The male astronauts shifted stance
to stand back-to-back. “And you figure they’ll come out at night?”

“Hadn’t considered that. I’ll ask
Toby. We’ll need to set up IR sensors to monitor for heat signatures in case
there are . . . things that go bump in the night.”

“What good will a warning do when
all our weapons were confiscated?” Lou complained.

“I’m here for more than protection
and guiding you through the traps in the vineyard. Navigating the rocks can be
tricky in higher gravity, and you’d never find the cave entrances in the dark.”

Mercy decided the guardswoman was
right, especially in the dark. The entrance to the cave complex was camouflaged
behind a boulder, deep in a narrow crevasse. The steps down seemed completely
natural; however, the tunnels were formed by three overlapping smooth-bored
circles. Oleander had to duck her head as she led them inside. “The tunnels are
a smidgeon shorter than I am, and sloped upward so they can’t flood or leak
heat.”

The shortest of the newcomers,
Mercy could stand upright as long as she didn’t try to run or leap.

Sojiro suggested, “You could make
these wall ridges into a rail system to move crates easier.”

Oleander replied, “Risa already
adapted a mechanic’s crawler by tilting the wheels against the curve of the
wall. Herk rides it down like a luge sled.”

“We could have winter Olympics,”
Lou joked.

“Do you have a fireplace?” asked
Park.

“We have two vents in each room. We
could use one for fresh-air intake and the other for smoke exhaust—they branch
in different directions. So far, Risa has built an oven and a kiln. A communal
fireplace is next on her list.”

Park nodded, his ultra-reserved
version of pumping a fist and shouting, “Yes, score!”

The first room was ten meters
across, round, and clogged with boxes and sheaves. People were cataloguing and
storing food and wood as fast as possible. Lou laughed, “Sugar cane and
coconuts! Is there anything you don’t have here?”

“If the cold kills things off, we
need to replant. Then I’ll increase the amount of soy because women need more
calcium. In the worst case, we’ll have to subsist off what we harvested until
we can grow more.”

“What can we do to help?” Mercy
asked.

“Nothing yet. You all need sleep. I’ll
ghost to Olympus and let them know you arrived safely.”

“What about fetching Auckland?”

“Herk wants to wait for first
daylight interval to lug him down the steps. Mercy, this is the single women’s bunkhouse.”

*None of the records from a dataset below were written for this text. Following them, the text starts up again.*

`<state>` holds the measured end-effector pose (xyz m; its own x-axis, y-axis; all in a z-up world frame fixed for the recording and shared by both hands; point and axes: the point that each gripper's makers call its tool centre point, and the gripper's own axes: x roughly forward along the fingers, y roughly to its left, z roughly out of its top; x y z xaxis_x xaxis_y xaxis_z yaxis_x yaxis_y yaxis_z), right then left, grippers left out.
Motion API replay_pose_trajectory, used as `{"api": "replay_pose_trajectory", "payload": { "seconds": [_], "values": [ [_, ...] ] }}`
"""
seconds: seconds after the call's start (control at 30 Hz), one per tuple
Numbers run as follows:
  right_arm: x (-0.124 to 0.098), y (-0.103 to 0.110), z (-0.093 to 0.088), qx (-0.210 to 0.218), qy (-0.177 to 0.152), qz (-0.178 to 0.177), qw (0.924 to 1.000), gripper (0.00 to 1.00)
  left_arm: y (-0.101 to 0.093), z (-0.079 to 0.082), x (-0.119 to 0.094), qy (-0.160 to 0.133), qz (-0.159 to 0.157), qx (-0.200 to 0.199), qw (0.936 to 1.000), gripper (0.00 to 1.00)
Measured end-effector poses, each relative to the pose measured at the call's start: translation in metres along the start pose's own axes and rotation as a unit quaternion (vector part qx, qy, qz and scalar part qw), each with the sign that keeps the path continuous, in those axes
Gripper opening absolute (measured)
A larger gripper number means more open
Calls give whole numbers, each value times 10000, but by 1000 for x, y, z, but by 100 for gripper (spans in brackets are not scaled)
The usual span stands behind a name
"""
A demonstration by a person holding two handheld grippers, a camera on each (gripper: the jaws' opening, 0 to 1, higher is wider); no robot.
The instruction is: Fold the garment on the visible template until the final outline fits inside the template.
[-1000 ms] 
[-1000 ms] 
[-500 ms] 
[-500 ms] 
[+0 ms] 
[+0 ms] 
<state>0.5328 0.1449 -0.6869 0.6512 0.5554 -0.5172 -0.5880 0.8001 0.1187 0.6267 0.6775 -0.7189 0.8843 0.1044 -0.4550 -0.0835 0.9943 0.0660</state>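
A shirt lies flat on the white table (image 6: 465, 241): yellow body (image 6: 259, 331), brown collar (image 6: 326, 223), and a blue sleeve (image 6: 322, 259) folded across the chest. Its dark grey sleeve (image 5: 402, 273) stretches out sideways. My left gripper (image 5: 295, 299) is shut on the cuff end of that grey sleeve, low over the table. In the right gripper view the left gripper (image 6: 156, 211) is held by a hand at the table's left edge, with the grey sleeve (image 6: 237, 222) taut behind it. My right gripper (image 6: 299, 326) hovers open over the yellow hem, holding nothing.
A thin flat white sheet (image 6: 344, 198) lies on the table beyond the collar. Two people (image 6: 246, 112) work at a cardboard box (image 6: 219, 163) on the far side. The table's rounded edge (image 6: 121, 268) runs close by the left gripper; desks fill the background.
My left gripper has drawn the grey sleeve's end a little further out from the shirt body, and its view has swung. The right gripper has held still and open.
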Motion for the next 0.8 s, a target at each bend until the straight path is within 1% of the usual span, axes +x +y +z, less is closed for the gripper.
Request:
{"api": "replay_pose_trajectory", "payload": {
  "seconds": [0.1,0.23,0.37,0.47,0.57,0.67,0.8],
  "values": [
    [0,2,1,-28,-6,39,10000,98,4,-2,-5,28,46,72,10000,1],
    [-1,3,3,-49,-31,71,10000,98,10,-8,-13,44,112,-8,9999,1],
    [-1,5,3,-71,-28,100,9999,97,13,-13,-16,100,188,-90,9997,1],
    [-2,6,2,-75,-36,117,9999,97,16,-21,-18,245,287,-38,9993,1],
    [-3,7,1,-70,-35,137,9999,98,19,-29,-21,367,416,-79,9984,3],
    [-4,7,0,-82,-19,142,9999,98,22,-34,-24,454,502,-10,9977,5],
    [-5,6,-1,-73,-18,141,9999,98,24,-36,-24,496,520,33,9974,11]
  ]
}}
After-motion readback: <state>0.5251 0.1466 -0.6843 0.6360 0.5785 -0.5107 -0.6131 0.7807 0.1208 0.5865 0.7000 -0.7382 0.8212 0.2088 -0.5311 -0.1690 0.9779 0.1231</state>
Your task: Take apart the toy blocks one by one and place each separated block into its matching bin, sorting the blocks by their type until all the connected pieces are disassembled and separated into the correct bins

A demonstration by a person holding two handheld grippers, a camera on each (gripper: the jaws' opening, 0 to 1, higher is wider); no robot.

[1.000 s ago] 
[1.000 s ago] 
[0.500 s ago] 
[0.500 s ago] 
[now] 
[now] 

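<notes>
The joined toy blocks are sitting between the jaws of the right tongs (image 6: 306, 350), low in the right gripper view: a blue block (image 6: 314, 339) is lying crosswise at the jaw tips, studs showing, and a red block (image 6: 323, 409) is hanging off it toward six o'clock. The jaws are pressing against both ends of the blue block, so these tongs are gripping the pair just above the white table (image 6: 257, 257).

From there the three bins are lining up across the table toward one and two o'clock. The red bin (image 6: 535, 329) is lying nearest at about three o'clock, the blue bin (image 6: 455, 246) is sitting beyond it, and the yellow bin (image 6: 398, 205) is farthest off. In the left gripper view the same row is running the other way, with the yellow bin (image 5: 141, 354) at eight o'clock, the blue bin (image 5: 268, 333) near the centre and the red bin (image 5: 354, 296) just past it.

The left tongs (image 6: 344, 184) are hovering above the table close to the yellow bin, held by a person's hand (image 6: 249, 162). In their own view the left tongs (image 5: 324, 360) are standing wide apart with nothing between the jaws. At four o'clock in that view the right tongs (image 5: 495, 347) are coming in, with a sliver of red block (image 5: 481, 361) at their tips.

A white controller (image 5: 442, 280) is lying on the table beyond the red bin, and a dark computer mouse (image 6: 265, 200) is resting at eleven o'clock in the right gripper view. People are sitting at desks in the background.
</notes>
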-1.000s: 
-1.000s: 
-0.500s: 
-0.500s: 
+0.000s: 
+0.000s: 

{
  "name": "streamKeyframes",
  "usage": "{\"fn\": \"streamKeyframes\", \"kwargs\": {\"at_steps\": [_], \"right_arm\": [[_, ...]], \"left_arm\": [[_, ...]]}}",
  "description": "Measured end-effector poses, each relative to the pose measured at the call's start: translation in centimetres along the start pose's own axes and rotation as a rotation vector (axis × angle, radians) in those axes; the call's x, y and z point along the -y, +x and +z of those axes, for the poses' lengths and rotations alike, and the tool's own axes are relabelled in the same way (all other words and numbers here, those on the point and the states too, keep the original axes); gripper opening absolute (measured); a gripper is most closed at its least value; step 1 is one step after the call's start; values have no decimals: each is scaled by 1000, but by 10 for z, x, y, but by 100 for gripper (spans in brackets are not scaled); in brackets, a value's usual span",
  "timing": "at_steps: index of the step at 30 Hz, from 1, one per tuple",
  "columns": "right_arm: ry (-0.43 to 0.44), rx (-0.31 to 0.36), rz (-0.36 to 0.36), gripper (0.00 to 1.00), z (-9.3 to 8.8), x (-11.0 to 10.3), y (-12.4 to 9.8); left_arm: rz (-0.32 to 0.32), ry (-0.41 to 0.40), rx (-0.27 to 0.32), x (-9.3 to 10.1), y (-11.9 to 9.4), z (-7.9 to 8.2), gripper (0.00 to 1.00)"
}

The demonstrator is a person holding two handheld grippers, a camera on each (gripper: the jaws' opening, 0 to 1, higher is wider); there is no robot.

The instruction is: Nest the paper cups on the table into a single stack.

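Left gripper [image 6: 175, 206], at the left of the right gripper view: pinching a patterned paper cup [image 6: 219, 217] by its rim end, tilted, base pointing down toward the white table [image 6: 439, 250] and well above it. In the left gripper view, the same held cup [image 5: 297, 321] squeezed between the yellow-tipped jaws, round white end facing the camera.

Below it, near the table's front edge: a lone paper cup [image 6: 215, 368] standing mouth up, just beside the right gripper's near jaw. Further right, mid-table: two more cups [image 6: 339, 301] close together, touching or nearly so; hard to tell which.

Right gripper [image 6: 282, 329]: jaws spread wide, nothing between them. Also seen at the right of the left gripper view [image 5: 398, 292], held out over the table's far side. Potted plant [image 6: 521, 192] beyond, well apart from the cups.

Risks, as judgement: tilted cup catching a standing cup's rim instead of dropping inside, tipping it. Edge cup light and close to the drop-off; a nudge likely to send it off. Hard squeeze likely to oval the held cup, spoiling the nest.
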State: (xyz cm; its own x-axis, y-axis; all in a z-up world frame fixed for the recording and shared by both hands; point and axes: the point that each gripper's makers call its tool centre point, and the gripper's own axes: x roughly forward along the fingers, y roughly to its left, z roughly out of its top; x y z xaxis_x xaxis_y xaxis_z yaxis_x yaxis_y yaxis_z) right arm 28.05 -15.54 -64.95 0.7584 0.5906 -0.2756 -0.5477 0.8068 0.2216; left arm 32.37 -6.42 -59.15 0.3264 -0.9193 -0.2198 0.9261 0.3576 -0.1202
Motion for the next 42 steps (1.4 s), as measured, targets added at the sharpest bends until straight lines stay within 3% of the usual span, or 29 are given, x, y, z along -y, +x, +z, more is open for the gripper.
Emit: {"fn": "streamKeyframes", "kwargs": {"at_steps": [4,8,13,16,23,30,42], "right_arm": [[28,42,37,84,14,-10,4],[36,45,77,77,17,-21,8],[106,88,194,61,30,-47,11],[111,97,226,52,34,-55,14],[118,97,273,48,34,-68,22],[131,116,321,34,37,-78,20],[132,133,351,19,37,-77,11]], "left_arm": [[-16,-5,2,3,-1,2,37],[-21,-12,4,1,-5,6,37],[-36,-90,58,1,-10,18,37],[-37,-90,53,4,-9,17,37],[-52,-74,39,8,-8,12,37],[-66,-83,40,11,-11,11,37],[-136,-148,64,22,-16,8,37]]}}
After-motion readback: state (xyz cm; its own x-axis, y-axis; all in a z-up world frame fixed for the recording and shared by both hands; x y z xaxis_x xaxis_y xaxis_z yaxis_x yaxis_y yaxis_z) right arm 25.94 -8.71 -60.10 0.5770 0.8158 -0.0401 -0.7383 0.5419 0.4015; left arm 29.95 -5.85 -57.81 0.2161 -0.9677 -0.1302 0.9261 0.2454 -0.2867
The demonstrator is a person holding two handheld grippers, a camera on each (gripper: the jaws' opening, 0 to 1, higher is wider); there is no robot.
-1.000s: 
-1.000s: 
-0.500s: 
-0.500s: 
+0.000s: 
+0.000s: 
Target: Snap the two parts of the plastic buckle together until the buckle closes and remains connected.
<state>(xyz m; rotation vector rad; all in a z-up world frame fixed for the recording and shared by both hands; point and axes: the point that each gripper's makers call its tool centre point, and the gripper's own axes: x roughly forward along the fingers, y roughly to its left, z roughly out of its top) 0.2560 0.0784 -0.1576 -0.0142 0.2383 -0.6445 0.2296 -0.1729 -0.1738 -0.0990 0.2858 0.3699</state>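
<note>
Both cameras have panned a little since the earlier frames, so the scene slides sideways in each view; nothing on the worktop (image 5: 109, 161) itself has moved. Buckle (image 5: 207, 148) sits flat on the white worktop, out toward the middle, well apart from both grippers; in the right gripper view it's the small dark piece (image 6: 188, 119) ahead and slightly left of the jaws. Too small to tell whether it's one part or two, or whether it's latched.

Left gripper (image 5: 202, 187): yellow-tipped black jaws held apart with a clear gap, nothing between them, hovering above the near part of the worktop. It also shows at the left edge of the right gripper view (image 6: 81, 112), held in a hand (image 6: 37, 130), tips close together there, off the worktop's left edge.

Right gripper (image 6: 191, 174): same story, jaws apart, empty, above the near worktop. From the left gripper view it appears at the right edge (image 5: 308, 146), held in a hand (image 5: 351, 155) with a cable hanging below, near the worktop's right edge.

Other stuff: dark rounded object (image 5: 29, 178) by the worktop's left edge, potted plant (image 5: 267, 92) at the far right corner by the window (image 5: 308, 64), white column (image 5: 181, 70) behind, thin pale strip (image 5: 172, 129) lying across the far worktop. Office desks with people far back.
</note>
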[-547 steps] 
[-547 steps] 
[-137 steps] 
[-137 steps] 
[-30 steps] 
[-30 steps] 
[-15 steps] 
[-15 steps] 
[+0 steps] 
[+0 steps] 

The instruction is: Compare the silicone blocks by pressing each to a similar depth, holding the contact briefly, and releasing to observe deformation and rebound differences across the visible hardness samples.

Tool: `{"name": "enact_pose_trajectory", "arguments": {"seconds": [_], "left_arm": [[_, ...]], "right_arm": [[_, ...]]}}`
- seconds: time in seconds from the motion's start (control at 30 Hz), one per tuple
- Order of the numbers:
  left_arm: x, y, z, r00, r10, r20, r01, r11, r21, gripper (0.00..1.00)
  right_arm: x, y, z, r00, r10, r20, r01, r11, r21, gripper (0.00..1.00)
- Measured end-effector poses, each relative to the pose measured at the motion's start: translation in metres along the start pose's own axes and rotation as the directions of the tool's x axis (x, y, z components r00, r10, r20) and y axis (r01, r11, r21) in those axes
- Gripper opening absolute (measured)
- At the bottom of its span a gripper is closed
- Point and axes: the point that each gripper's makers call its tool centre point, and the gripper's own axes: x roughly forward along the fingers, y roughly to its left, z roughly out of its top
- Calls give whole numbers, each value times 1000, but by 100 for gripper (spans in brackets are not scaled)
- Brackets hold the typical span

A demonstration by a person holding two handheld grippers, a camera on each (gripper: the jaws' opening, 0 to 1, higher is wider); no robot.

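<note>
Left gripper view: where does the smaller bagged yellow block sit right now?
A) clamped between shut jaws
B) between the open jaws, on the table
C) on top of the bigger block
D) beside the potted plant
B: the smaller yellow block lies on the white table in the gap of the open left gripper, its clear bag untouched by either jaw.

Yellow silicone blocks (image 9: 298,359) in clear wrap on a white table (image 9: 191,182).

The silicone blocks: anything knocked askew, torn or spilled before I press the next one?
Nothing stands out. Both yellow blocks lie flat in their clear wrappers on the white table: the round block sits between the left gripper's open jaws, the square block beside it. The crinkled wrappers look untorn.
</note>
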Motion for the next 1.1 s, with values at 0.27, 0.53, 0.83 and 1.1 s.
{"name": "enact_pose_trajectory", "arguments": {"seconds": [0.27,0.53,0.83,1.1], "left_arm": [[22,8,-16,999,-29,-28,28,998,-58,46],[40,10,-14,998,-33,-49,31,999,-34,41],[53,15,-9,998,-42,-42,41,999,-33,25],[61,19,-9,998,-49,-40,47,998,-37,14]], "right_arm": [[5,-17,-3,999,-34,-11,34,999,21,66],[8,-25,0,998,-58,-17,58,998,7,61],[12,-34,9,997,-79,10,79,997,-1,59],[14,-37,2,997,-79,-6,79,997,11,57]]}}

Smiling, Mercy pushed aside a
blanket to see her new room, but it was dark. Holding out the basket, she
whispered, “Where’s Yvette? These were a gift.”

“She’s making a house call. I’ll
take those. All food is communal. We’ll use them in breakfast. Thanks,” said
Oleander. “You can wash dishes whenever you wake up.”

“Sure. I need to cross-train,
though. Since I can see okay in the subspace dark, maybe I could be security
like you.” Mercy crawled into the nearest empty straw tick and used her jacket
as a blanket. Between the depression and exhaustion, she fell asleep quickly.